At the same time, it completed all the documentation for a reverse takeover in London, which is on schedule to take place in mid-March or slightly beyond mid-March.

Although Kilimapesa is still not up to full production, virtually all of the 200 people formerly employed at the mine have been re-employed and that number is expected to be doubled.

“We are going to be upscaling a lot, both on the underground production of the existing mine and the processing plant, but also we’re going to be putting money into the exploration effort. We have a mine with a significant exploration footprint and our target is to increase the resource on the existing exploration permit to between two-million and three-million ounces of gold.

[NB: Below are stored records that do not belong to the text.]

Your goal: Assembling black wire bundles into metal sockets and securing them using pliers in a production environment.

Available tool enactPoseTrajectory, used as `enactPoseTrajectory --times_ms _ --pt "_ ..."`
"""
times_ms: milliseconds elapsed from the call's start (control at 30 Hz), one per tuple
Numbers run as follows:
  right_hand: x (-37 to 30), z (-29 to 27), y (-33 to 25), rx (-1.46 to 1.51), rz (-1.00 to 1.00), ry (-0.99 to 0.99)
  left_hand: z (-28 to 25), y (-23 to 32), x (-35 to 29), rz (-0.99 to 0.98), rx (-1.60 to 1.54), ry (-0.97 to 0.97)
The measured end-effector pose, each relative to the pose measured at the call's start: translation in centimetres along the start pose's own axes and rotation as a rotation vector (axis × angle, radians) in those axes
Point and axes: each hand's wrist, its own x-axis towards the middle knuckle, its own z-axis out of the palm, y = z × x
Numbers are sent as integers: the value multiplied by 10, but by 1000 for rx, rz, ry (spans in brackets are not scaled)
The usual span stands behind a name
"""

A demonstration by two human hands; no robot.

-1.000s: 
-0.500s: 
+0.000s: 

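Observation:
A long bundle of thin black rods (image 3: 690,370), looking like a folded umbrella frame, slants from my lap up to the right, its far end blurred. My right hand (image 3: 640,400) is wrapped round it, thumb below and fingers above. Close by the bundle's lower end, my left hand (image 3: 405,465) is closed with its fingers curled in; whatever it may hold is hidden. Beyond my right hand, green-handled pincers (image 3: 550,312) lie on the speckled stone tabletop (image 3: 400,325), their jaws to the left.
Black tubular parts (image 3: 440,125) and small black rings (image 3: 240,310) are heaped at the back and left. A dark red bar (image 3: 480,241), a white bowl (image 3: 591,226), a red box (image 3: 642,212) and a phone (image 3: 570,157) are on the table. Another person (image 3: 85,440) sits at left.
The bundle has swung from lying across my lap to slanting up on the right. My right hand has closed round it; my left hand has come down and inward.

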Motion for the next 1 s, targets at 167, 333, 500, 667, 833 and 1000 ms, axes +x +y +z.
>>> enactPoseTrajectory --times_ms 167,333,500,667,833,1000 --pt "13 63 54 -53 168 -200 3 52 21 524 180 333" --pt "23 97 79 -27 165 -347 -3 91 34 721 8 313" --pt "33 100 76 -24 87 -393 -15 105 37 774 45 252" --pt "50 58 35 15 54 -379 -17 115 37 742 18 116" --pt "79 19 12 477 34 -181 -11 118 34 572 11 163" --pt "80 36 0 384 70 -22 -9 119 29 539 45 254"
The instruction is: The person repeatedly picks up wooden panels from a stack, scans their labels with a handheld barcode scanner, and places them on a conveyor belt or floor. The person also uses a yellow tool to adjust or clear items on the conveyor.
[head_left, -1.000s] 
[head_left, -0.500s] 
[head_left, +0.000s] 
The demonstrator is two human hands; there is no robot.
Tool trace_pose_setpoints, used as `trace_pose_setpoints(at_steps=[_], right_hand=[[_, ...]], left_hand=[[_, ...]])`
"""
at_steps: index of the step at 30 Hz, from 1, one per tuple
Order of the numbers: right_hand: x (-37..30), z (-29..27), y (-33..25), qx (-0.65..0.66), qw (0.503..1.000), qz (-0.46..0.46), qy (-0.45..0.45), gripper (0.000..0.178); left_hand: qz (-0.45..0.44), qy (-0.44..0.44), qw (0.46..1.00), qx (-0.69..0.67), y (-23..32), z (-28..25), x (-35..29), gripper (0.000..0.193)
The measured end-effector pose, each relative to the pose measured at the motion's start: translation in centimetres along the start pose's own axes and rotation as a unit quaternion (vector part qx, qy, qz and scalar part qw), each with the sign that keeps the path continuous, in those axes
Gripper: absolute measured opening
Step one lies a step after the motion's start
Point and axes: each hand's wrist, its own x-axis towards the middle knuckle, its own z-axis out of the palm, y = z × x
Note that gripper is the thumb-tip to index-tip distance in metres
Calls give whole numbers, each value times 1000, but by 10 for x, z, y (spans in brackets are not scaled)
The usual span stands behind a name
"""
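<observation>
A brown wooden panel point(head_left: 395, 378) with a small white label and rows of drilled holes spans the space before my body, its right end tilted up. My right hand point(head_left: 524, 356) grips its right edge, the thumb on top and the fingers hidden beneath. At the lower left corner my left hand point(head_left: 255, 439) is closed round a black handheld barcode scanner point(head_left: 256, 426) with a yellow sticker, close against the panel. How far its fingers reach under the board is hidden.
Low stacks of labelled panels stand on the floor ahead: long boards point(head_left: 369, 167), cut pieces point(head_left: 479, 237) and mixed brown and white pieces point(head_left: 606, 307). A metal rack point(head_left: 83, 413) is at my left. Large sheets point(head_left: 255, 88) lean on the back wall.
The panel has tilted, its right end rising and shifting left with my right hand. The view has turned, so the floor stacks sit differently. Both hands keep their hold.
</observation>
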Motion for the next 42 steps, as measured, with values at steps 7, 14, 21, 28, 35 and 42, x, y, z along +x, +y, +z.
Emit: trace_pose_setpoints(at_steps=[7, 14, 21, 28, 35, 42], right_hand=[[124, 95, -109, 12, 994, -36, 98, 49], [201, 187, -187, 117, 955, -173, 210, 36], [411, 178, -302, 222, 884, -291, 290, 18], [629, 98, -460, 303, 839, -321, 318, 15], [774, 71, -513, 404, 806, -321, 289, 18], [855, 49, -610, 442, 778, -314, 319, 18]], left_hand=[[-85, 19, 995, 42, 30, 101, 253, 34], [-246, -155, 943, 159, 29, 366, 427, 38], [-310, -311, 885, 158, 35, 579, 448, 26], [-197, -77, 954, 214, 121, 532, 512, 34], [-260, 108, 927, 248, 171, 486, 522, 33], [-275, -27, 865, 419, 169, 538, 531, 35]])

“We’ve had two geologists taking a look at the ground who are convinced that we can get to potentially over three-million ounces at a fairly low cost of discovery because we know where the veins are and we know that they are mostly shallow and outcropping, so it should be quite an efficient form of exploration,” Kisbey-Green reported.

The first exploration target identified for development is Kilimapesa Hill where samples of vein exposures recorded grades up to 8.74 g/t. The second target is Teng Teng where underground development and drilling returned average grades of 15 g/t. Several exploration targets other than Kilimapesa Hill and Red Ray have also been identified.